In July 2004, Trevor Mallard gave a speech as the coordinating minister for Race Relations. He opined that under the Treaty, Māori were given the same rights as other British citizens. But Māori have no extra rights or privileges under the Treaty or in the policy of New Zealand, he stated.
People of British descent have done extraordinary well at becoming more equal than the indigenous people of this country because by way of parliamentary law – they nationalised all Māori assets in the name of the common good. They nationalised gold and minerals. They nationalised gas and petroleum.
The trickle down from these policies benefited few if any Māori.
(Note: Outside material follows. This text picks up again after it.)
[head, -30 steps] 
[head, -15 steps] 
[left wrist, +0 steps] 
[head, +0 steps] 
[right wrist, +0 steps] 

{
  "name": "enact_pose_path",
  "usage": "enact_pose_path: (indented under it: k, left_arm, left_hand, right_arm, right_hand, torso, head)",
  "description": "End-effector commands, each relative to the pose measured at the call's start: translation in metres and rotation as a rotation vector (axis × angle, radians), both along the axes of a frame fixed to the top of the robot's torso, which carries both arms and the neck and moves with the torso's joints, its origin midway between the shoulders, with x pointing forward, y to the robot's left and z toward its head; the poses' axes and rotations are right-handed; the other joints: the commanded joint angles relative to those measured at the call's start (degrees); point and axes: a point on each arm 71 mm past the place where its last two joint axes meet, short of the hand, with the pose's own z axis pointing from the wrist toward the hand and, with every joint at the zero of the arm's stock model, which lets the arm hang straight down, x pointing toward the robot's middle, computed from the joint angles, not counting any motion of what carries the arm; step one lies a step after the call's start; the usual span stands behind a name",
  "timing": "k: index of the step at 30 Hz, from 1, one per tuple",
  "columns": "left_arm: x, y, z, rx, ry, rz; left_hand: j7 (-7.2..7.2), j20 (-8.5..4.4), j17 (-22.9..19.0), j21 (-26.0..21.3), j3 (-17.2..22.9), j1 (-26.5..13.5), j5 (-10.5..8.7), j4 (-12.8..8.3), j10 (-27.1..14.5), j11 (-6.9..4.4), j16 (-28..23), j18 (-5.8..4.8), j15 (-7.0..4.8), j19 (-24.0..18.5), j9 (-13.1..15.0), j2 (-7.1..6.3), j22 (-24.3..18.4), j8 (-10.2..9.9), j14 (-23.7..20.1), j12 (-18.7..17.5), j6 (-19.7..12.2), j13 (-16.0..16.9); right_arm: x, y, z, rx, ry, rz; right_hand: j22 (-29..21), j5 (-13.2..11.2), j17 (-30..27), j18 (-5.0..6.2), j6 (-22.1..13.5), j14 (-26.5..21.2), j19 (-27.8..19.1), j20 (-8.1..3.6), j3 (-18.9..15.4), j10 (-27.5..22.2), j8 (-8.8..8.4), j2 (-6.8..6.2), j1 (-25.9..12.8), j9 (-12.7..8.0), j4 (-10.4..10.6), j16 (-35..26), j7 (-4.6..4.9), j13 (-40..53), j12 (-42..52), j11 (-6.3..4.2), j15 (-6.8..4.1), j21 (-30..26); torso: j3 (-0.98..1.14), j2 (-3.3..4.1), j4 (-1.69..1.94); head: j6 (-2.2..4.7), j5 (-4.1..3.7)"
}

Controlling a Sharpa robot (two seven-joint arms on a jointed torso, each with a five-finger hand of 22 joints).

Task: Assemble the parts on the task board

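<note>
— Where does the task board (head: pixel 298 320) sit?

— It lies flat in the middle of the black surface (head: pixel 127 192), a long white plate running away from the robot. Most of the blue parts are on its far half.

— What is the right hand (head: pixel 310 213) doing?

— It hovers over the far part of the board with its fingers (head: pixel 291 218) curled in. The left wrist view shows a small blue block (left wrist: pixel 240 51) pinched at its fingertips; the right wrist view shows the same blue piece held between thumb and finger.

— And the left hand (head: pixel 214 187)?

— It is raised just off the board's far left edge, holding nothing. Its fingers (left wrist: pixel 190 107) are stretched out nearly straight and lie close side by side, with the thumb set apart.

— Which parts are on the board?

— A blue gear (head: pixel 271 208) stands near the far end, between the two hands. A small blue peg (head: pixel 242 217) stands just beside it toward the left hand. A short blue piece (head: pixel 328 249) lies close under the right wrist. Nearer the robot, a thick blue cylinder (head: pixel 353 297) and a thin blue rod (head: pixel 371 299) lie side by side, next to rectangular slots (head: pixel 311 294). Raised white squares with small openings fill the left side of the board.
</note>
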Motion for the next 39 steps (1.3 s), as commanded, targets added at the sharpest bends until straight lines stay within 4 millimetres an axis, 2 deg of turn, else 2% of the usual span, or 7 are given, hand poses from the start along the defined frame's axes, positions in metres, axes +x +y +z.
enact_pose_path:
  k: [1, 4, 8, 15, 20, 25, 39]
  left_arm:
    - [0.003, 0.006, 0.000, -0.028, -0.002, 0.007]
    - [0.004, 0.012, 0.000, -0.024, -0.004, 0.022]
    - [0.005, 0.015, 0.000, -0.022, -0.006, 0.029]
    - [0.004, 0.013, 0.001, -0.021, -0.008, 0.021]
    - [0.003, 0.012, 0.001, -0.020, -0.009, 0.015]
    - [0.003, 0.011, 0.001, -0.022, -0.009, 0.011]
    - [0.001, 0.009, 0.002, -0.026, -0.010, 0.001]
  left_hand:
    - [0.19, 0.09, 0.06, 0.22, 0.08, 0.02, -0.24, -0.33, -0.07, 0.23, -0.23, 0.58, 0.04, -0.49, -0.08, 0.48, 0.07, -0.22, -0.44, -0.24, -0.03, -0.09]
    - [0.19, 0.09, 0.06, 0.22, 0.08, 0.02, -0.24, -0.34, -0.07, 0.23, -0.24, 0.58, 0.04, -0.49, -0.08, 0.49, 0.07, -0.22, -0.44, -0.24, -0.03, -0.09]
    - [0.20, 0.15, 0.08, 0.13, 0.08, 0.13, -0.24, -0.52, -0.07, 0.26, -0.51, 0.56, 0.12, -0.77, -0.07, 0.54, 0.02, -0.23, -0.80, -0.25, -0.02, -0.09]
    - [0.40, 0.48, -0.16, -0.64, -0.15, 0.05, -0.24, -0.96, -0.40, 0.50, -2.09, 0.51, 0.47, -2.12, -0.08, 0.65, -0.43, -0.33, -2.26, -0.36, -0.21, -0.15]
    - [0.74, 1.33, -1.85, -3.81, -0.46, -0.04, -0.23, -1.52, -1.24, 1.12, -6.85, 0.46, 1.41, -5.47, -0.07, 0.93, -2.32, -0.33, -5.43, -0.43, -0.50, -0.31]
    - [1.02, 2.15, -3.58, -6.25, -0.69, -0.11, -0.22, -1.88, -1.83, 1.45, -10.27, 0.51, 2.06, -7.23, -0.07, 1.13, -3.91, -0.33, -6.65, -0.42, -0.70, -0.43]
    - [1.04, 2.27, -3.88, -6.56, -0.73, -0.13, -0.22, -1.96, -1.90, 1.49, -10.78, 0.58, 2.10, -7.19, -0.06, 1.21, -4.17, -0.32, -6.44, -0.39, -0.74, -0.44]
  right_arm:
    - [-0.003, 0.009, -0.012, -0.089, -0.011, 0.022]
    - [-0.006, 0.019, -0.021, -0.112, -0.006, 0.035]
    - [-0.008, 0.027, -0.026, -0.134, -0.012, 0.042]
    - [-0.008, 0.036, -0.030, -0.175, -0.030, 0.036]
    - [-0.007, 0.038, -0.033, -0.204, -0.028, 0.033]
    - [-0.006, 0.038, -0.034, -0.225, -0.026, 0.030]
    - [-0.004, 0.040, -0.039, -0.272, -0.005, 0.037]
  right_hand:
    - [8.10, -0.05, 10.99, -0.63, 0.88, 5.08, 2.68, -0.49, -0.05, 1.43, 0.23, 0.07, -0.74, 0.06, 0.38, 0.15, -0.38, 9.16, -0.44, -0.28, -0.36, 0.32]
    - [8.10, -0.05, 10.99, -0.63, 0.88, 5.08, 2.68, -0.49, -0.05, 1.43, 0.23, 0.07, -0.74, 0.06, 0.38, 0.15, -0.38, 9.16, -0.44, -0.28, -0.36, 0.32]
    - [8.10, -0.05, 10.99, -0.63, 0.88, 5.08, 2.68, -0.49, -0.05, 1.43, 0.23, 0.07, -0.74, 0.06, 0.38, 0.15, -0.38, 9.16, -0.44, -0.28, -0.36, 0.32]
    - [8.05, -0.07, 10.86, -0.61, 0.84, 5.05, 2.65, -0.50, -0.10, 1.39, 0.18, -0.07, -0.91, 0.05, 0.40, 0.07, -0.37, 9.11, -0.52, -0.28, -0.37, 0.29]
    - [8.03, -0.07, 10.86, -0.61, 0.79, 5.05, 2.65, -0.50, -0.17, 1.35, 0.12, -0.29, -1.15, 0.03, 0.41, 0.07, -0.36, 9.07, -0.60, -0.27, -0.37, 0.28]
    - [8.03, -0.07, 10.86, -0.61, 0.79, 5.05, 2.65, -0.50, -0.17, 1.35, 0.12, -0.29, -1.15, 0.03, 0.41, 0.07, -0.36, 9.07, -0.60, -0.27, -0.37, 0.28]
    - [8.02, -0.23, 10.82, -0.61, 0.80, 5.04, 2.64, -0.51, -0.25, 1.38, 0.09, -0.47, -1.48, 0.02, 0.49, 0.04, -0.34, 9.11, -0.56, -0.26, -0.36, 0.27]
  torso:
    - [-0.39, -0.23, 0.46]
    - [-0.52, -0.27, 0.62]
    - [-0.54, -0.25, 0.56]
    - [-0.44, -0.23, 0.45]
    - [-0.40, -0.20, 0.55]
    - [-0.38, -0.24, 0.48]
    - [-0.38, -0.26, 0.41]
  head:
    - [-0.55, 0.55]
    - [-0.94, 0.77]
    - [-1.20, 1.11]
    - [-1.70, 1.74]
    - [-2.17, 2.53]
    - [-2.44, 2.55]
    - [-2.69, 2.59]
Mallard went on to say that Māori and Pākehā are both indigenous people to New Zealand now – “I regard myself as an indigenous New Zealander. I come from Wainuiomata.”
Given this small snippet of Mr Mallard’s background, you will understand that his assertion that Māori must wear a European neck tie into Parliament has nothing to do with a dress standard. It has everything to do with asserting Pākehā power.
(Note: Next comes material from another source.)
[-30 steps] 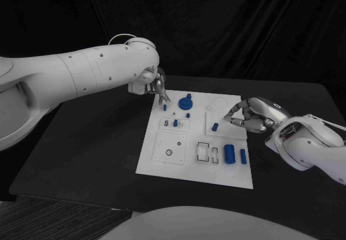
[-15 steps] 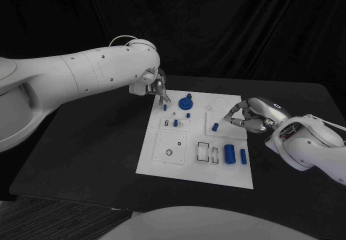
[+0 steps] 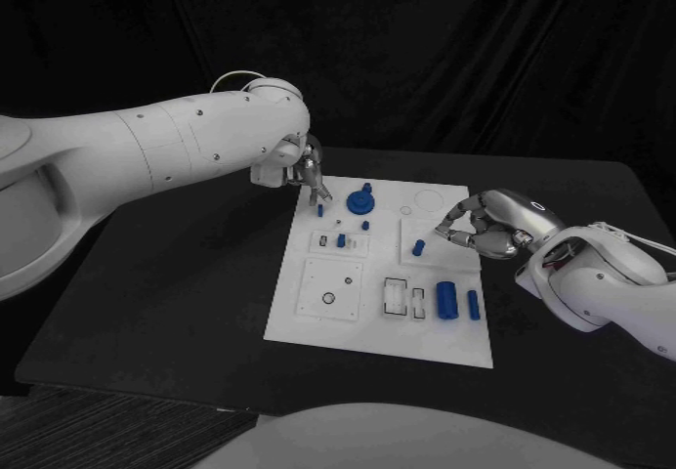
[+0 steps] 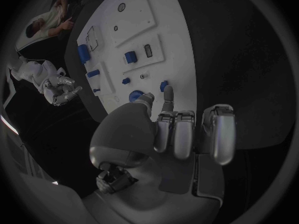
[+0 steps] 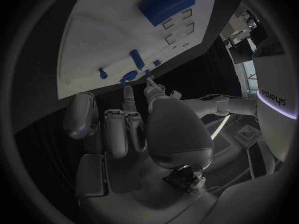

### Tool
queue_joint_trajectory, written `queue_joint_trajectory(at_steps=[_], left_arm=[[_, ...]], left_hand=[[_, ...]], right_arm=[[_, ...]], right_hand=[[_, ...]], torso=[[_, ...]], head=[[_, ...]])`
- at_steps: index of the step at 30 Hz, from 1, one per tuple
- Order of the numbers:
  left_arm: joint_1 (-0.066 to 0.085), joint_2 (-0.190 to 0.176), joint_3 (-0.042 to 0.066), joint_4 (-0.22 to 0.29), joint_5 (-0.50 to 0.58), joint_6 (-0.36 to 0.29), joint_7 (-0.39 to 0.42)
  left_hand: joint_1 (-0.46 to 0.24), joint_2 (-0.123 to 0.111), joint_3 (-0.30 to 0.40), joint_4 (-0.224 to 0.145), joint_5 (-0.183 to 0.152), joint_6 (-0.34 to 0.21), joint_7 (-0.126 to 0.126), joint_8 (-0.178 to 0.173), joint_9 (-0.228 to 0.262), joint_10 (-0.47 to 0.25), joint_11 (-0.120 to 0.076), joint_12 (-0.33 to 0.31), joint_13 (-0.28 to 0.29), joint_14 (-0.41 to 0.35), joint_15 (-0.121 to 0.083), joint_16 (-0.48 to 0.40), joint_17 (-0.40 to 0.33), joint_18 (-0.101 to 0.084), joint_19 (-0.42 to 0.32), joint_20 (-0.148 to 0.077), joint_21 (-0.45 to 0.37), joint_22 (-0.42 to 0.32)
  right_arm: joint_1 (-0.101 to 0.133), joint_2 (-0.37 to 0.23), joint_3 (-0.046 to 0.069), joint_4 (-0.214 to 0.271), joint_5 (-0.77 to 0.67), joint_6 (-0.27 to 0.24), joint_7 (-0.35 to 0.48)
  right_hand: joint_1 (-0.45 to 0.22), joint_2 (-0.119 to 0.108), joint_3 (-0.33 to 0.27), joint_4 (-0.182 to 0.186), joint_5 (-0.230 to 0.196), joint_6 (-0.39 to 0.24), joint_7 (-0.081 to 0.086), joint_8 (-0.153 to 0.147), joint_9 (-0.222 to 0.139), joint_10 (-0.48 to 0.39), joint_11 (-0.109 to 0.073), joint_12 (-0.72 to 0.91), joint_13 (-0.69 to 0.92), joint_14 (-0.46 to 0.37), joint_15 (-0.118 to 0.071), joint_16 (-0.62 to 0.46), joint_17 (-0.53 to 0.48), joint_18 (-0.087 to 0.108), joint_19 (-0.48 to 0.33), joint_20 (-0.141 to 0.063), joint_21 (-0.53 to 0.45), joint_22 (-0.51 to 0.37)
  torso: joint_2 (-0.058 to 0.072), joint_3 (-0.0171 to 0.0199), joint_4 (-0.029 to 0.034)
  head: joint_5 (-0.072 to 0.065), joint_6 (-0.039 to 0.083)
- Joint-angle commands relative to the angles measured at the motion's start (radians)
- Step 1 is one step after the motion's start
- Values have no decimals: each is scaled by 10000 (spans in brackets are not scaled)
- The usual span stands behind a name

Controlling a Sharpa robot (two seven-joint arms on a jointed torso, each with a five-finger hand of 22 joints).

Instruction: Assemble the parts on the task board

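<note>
Nothing much has moved since the earlier frames; both hands hold their places. On the black bench the white board lies mid-bench. Right hand, fingers curled and empty, hovers at the board's right edge. Left hand reaches fingers down beside a small blue peg near the board's far left corner; grip unclear.

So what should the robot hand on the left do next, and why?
Probably lower a little and close on the small blue peg. The left robot hand hangs at the far left corner of the task board, fingertips pointing down just above that peg, and it seems to hold nothing. The right robot hand waits with curled fingers near another blue peg.
</note>
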Motion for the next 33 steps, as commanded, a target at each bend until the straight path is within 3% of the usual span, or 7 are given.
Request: queue_joint_trajectory(at_steps=[1, 20, 33], left_arm=[[-23, 36, 9, 50, 50, -22, 164], [-79, 23, 8, 66, 49, 23, -22], [-161, 61, 8, 20, 49, -2, -33]], left_hand=[[-192, -170, 431, 28, -170, 126, -2, -106, -106, 1114, -11, -6, 2593, 1196, -38, 139, 2663, -41, 392, -51, -48, 2208], [-160, -182, 484, -15, -186, 208, -24, -77, -130, 1114, -25, -6, 2593, 1196, -46, 139, 2663, -51, 410, -57, -6, 2222], [-149, -194, 509, -37, -198, 272, -41, -48, -127, 1114, -37, -6, 2593, 1196, -53, 139, 2663, -48, 405, -63, -19, 2218]], right_arm=[[-21, 11, 4, 8, -21, -13, -118], [-21, 29, 4, -29, -21, 27, -123], [-21, 8, 4, -6, -21, 78, -148]], right_hand=[[179, -3, -24, -22, 261, 41, -40, 178, 138, 1059, -39, 166, 2640, 844, -60, 103, 1945, 106, 40, -32, 163, 1713], [189, -1, -17, -26, 264, 48, -43, 183, 139, 1059, -41, 166, 2640, 843, -61, 98, 1939, 106, 41, -32, 166, 1714], [189, -4, -16, -24, 261, 49, -41, 183, 139, 1059, -41, 166, 2640, 840, -62, 89, 1927, 110, 32, -32, 143, 1708]], torso=[[-1, -4, -7], [-5, 2, -25], [5, 2, 21]], head=[[-31, 3], [25, 3], [-32, 3]])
He will allow a foreigner to wear their neck adornment in Parliament, and yet he won’t afford the same right to Māori MPs, the representatives of the indigenous people of Aotearoa, tangata whenua.
In my maiden speech I quoted our Te Whakatōhea tīpuna Mokomoko, who said “tangohia te taura i taku kakī, kia waiata au i taku waiata” [Take the noose from around my neck so that I may sing my song.]
I took off the colonial tie as a sign that it continued to colonise, to choke and to suppress out Māori rights that Mallard suggests gives us all equality.
We’ve just come out of Waitangi Day, and acknowledging the covenant between two nations, tangata whenua and tauiwi – and yet Aotearoa is a long way off from true partnership when foreigners enforce Māori to dress like them.
Equality under Te Tiriti is not about looking like, talking like, smelling like and acting like Trevor Mallard.
I have every right to represent my people and reflect their dress, their culture. There is only one indigenous people in this country and it is not a white man from Wainuiomata.
So across this country, everyone knows it has nothing to do with a Pākehā tie. It has everything to do with the right of Māori to be Māori, whether in Parliament or in the pub.
I regret my poor whānau sitting across the benches suffocated by the Labour Party in not allowing them to voice their support for me.
This is about more than just the tie or the taonga, this has everything to do with equality.
It has everything to do with the colonial agenda that continues to force Māori to be like Pākehā.
I will never bow my head to Pākehā power. I will never surrender my culture.